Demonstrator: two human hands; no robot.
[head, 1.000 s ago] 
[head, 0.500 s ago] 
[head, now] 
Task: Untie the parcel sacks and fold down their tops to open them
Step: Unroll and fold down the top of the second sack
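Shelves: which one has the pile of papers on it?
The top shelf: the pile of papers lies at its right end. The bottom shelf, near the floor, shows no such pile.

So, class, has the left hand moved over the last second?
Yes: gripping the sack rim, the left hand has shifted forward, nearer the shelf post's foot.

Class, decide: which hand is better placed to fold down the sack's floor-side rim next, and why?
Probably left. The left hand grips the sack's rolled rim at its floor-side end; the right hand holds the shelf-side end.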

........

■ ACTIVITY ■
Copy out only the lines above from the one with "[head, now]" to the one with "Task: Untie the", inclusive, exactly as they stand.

■ SOLUTION FOR THIS PROBLEM ■
[head, now] 
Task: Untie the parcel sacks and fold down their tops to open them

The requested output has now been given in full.